Go through the data below and repeat it exactly, skipping each picture.

* [Recorded information]
....

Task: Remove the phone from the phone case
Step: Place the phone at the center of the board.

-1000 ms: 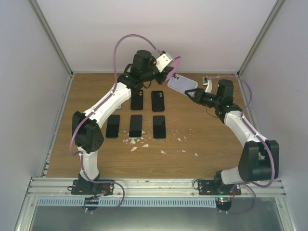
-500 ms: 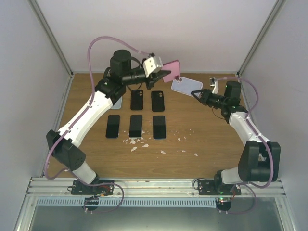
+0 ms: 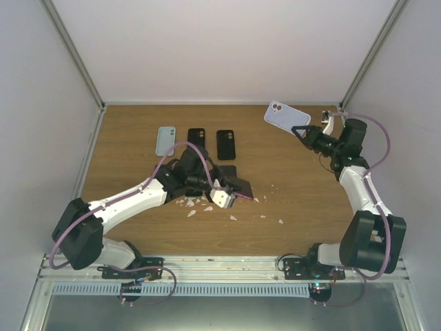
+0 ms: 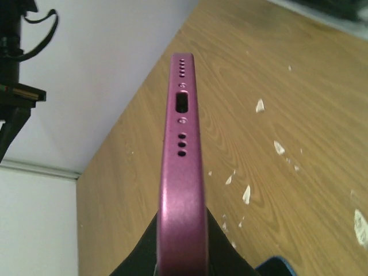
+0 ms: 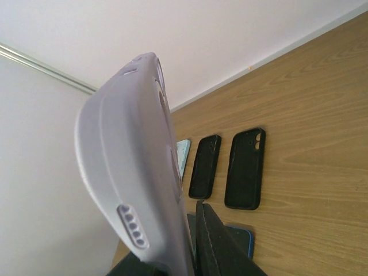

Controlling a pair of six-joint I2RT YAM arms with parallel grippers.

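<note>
The extraction itself is judged done: phone and case are held apart, one in each gripper. In the lower middle of the top view, the left gripper (image 3: 227,195) is seen low over the table (image 3: 296,200), clamped on the magenta phone (image 4: 181,144). The phone is held edge-on in the left wrist view, with its port and speaker holes showing and no case around it. White chips (image 3: 196,203) are scattered on the wood just beside it. A dark phone (image 3: 228,169) is seen lying flat behind the gripper, mostly hidden by the arm.

Further back, two black cases (image 3: 197,143) and a light blue case (image 3: 165,141) are laid in a row; whether anything is inside them cannot be told.

At the upper right, the lavender phone case (image 3: 284,116) is pinched by its lower edge in the closed right gripper (image 3: 301,131) and held well above the table. It is judged empty. What is judged left is setting down phone and case.
</note>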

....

* [Finished exercise]
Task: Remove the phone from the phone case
Step: Place the phone at the center of the board.

-1000 ms: 
-500 ms: 
+0 ms: 
+0 ms: 
+0 ms: 

Controlling a pair of six-joint I2RT YAM arms with parallel grippers.

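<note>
The extraction itself is judged done: phone and case are held apart, one in each gripper. In the lower middle of the top view, the left gripper (image 3: 227,195) is seen low over the table (image 3: 296,200), clamped on the magenta phone (image 4: 181,144). The phone is held edge-on in the left wrist view, with its port and speaker holes showing and no case around it. White chips (image 3: 196,203) are scattered on the wood just beside it. A dark phone (image 3: 228,169) is seen lying flat behind the gripper, mostly hidden by the arm.

Further back, two black cases (image 3: 197,143) and a light blue case (image 3: 165,141) are laid in a row; whether anything is inside them cannot be told.

At the upper right, the lavender phone case (image 3: 284,116) is pinched by its lower edge in the closed right gripper (image 3: 301,131) and held well above the table. It is judged empty. What is judged left is setting down phone and case.
</note>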

This response is now finished.